Ian Poussard tapa du poing sur la table :

— Cela suffit ! Vous m'agacez tous autant que vous êtes. J'ai à chaque fois l'impression de revenir sur les bancs de l'école avec vous.

Quelques personnes pouffèrent de rire, jusqu'à ce que le candidat relève la tête vers eux.

Ian Poussard fixa fermement le président :

— Tous ces beaux discours sont bien beaux, mais il n'y a rien de concret qui puisse m'aider d'ici le deuxième tour.

Il toisa le reste de l'assistance :

— Je veux de l'action pas de la sémantique. Alors au boulot !

Le candidat quitta la pièce, énervé, en laissant la courtoisie et toute forme de politesse au placard.

— Quelle bandes d'incapables ! songea-t-il.

Une fois le ministre parti, les hommes dans la pièce firent preuve de plus de ferveur à trouver des solutions.

— On devrait faire une coalition avec la gauche et le centre, pour lancer un élan républicain face à ces fascistes, fit l'un d'entre eux.

— N'importe quoi ! fit un autre. Les français ne croient plus à cette association de façade.

— Nous pourrions lâcher des rumeurs de fraude sur certains membres du FFF dans la presse.

Julie Marin réagit aussitôt :

— Je ne suis pas certaine que cela soit très efficace. Cela pourrait rappeler aux électeurs que nous sommes, nous-mêmes, sous le coup de la justice. Cela sèmera encore plus le trouble et l'incertitude sur le scrutin.

— Y a-t-il quelqu'un dans cette pièce qui se sent le courage de lâcher cette bombe ? demanda-t-elle en toisant l'assemblée.

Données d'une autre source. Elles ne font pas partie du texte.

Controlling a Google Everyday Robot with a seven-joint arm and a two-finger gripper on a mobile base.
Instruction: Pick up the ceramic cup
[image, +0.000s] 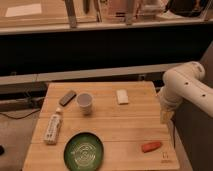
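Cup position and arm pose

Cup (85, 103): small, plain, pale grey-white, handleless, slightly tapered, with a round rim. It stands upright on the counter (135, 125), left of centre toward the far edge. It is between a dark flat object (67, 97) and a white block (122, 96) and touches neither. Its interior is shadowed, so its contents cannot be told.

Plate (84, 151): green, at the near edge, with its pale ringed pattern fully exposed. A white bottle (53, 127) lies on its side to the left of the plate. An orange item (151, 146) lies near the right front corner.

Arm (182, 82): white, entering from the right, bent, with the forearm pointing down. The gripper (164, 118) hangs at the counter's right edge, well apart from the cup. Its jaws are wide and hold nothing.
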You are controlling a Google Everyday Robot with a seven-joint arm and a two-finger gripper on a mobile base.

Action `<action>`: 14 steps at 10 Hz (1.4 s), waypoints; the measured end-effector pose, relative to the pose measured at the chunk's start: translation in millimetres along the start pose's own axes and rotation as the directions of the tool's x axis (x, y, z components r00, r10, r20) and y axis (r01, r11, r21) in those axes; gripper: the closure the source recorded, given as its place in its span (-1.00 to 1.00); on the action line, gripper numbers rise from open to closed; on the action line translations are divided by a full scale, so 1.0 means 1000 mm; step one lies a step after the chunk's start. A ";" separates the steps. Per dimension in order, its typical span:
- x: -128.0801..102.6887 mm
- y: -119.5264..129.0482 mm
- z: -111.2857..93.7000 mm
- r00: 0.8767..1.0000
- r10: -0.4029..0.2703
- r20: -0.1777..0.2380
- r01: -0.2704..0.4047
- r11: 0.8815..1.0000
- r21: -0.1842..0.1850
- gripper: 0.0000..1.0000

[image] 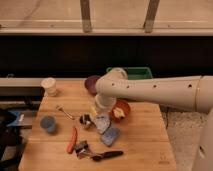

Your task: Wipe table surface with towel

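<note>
Fingers [99, 114] above towel [103, 124], beside bowl [128, 106]

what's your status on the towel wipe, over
pincer open, low over mid-table, just above the towel. towel lying on the table, not lifted. orange bowl and blue sponge crowd it close.

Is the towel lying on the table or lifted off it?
On the table: the towel lies rumpled on the table surface, with the claw directly above it; whether they touch, cannot tell.
</note>
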 end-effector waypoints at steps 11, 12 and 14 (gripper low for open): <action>-0.004 -0.026 0.082 0.990 -0.002 -0.144 0.016 0.995 0.097 -0.28; -0.002 -0.036 0.088 0.988 0.017 -0.154 0.001 0.993 0.118 -0.28; 0.001 -0.051 0.093 0.986 0.051 -0.160 -0.028 0.989 0.144 -0.28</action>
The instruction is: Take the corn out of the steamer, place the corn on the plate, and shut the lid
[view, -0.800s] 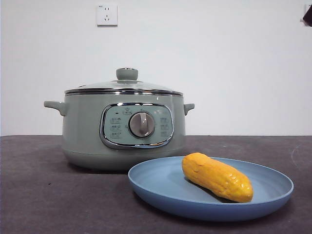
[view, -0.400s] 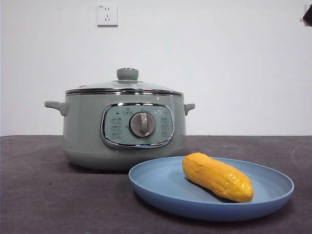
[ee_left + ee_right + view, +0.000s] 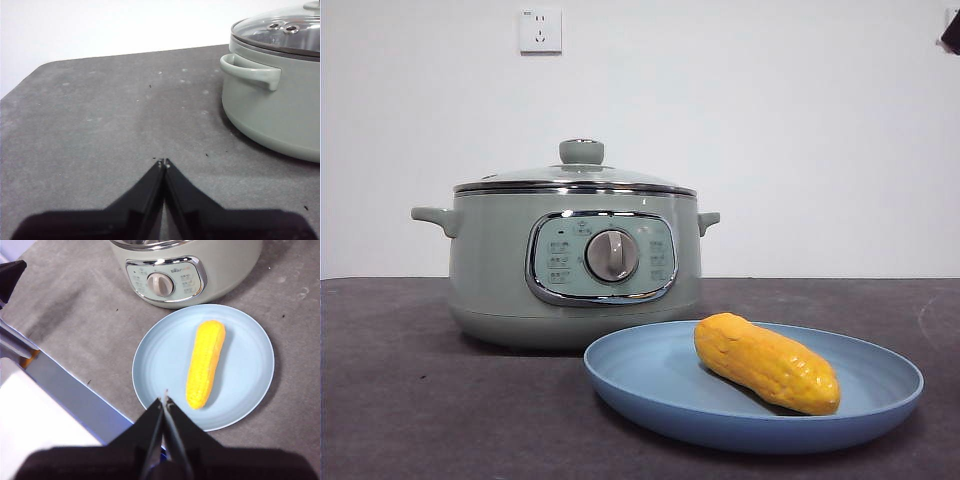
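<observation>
Corn (image 3: 766, 363) lying on its side in the plate (image 3: 650, 395), slanted, one tapered end toward the steamer (image 3: 490, 260), the other toward the near right rim. Plate set on the dark table (image 3: 410, 400) just in front of the steamer and a little to its right, near but apart. Lid (image 3: 575, 178) seated flat on the steamer's rim, knob upright on top. Control panel and silver dial facing forward. White wall socket (image 3: 539, 30) high on the far wall.

Left gripper (image 3: 163, 162) low over bare table to the left of the steamer, near its side handle, jaws pressed together, holding nothing. Right gripper (image 3: 165, 399) raised above the plate's near edge, jaws likewise pressed together and empty, corn just beyond the tips.
</observation>
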Motion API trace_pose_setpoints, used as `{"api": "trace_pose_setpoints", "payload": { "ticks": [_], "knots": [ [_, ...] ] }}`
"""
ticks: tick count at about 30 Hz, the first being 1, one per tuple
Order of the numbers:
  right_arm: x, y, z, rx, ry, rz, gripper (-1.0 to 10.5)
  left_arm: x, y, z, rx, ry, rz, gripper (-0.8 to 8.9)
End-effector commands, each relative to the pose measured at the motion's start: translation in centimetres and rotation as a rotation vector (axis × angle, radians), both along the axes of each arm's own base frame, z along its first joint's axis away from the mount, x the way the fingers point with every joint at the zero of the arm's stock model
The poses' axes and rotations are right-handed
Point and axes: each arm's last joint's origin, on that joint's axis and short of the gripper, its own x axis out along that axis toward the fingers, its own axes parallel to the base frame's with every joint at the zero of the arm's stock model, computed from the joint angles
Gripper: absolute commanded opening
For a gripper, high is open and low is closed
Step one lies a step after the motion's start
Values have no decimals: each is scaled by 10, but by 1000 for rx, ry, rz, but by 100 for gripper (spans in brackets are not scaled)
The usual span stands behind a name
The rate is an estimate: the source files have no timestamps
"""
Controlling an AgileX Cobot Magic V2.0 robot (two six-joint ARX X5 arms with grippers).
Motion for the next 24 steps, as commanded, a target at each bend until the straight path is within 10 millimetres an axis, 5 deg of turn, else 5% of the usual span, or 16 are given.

Jérôme Monnier restait là, à observer, d'un air dubitatif. La fin de campagne allait être tragique avec ce genre d'hurluberlus. Des technocrates sans vision ne cherchant uniquement qu'à conforter leur petit pouvoir à chaque élection. Leur vanité pourrait conduire à un désastre. Il se rassurait un peu, en voyant le dynamisme et l'intelligence de personnes comme la ministre de l'Éducation Numérique. Elles étaient rares, mais elles étaient indéniablement l'avenir de la Nation.